Ciudadanos resignados

La formación naranja agota con su deriva oficialista y cada vez más a la derecha a parte de sus bases, que se resignan a ver como se premia a los obedientes y se aparta a los díscolos

Ciudadanos resignados
Ismael del Álamo
ISMAEL DEL ÁLAMOBurgos

¿Qué fue del partido regenerador llamado a hacer nueva política? Esta es la pregunta que se hacen varios de los afiliados de Ciudadanos de Burgos, después de ver como la formación empieza a parecerse más a una «secta» (en palabras de afiliados) que a una organización política. El estás conmigo o estás contra mi ha llevado a que en los procesos de democracia interna las candidaturas oficialistas, las que apoyan a pies juntillas las decisiones de Albert Rivera, se impongan con solvencia sobre los díscolos que aún creen que puede haber varias posturas dentro de Cs.

Se ha visto recientemente en las elecciones para constituir una nueva Asamblea Local en Burgos. Dos candidaturas, la «oficialista», encabezada por Carlos Martínez Falcón, y la «regeneradora», de Jorge Villamudria. La primera se impuso con solvencia sobre la segunda, 35 votos a 20. Sin embargo, el censo de los afiliados con derecho a voto (con más de seis meses de antigüedad a partir del 29 de julio), a juicio de los de Villamudria no estuvo bien conformado.

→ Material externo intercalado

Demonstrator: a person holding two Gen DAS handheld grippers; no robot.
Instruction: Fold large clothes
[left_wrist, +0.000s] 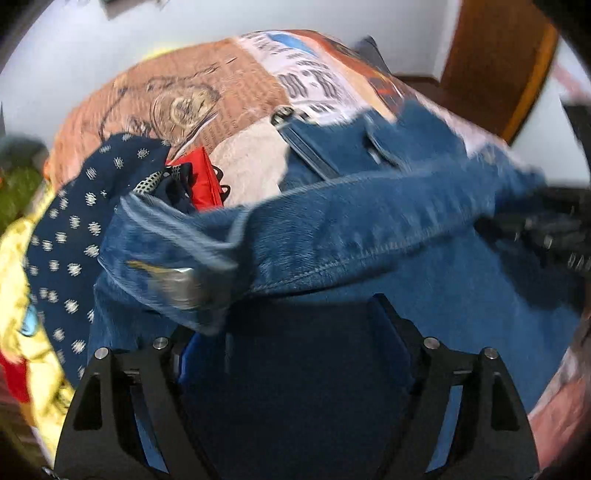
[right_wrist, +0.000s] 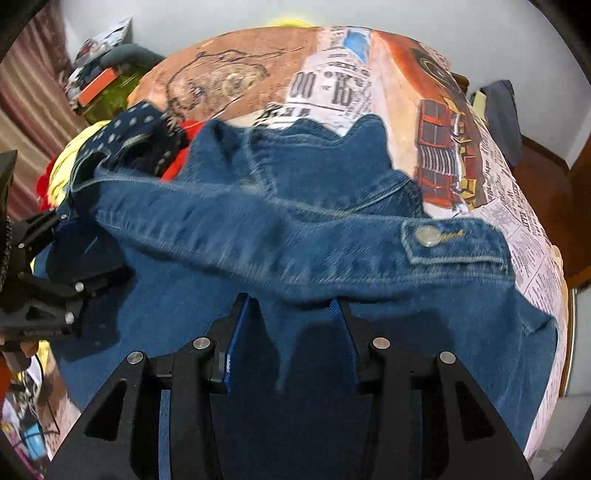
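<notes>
Your denim jacket (right_wrist: 295, 229) lies spread on the printed bedspread (right_wrist: 461, 155), one sleeve (left_wrist: 351, 229) folded across it. Both jaws stand apart over the cloth, pinching nothing: left hand-held gripper (left_wrist: 291, 332) wide, right hand-held gripper (right_wrist: 291, 314) narrower. Denim is heavy and stiff; grip seams, cuffs or hems.

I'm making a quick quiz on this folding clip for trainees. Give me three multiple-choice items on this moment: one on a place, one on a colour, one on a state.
1. Where does the denim jacket lie?
A. on the printed bedspread
B. on a chair
C. on a hanger

2. What colour is the dotted garment beside the jacket?
A. white
B. navy
C. green

3. How does the right gripper stand?
A. shut on a sock
B. out of view
C. open over the denim

Answers: A, the print shows around the jacket; B, dark blue with pale dots; C, its fingers stand apart, nothing pinched.
</notes>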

Así se reflejaron en un anexo de impugnación sobre el acta del resultado de la votación. Sin embargo, lo que meses antes fue una tormenta que estuvo a punto de borrar del mapa a Ciudadanos en Castilla y León -y me refiero al pucherazo en favor de Silvia Clemente-, se quedó en este caso en una pataleta sin consecuencias.

La candidatura menos votada, entre la que se encontraban miembros de Cs con bastante antigüedad, como Gloria Bañeres y Rodrigo Ibeas, entre otros, se resignó a adjuntar un texto al acta, y prefirió no elevarlo al Comité de Garantías de Cs para iniciar una investigación sobre la conformación de ese censo como la que en su día dio la vuelta a la tortilla en la Secretaría Autonómica del partido. Y esto pone de manifiesto que la resignación y el cansancio con lo que ocurre en Cs acaba cribando a los menos obedientes. A pesar de estar convencidos de un flagrante error, Villamudria y compañía prefirieron dejarlo pasar, como dejan pasar el apego a un partido que se ha desviado del centro para alinearse con Vox cuando la situación lo requiere.

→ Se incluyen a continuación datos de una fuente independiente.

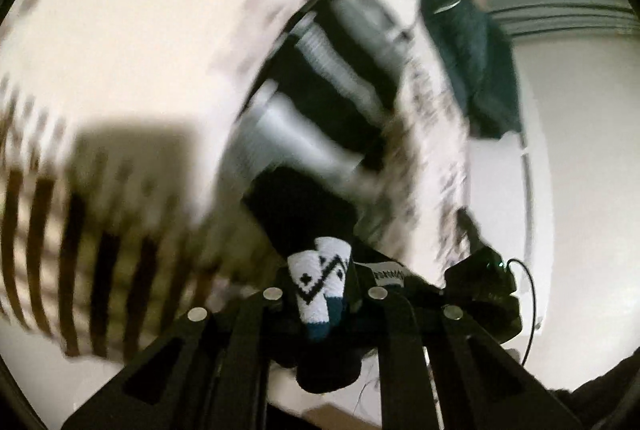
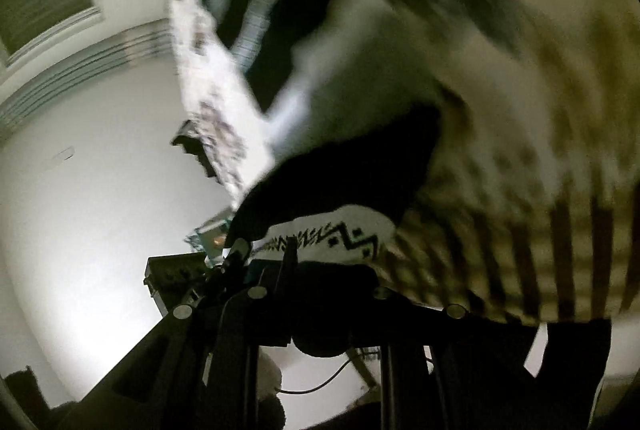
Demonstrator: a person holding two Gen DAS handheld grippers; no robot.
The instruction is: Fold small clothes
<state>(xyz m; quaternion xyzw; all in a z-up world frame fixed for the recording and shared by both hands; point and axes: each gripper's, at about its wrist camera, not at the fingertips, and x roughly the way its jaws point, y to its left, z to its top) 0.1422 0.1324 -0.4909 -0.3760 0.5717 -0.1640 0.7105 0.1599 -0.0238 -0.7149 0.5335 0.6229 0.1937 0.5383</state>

Pero si algo les mantiene en las filas naranjas, en algunos casos, no es otra cosa que el tremendo tortazo que le dieron a la cúpula con la victoria ante la oficialista y ex popular Silvia Clemente. El asunto del pucherazo aún está en Fiscalía y no se resisten a ir hasta el final. De hecho, algunos de ellos reconocen que se personarán en la causa y solo si siguen siendo miembros de Ciudadanos su declaración podrá ser tenida en cuenta, al tener un interés legítimo en la resolución.

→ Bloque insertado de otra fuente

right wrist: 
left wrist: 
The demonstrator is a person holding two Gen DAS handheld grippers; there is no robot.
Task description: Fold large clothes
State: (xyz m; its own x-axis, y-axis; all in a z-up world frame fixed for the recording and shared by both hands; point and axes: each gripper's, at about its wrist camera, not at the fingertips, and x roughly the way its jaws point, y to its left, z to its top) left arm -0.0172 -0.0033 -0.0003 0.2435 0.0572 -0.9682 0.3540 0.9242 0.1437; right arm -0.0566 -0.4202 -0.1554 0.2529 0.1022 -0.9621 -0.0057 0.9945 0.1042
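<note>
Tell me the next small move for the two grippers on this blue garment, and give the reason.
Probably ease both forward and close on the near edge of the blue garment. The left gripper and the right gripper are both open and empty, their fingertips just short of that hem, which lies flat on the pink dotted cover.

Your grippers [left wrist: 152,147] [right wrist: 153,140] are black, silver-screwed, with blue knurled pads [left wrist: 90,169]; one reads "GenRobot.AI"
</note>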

Esto es lo único que les une a la formación naranja, el que se esclarezca quién dio la orden y ejecutó el pucherazo interno para que Francisco Igea, un candidato con personalidad, pero que a la postre ha tragado con las ruedas de molino que nunca pensó que tragaría (pactando con el PP), no ganara. Todo lo demás es ir contra un torrente oficialista que no pueden remontar, a menos que el gurú político yerre en su postulado de nada con el PSOE y sean los electores quienes le muevan de su sitio.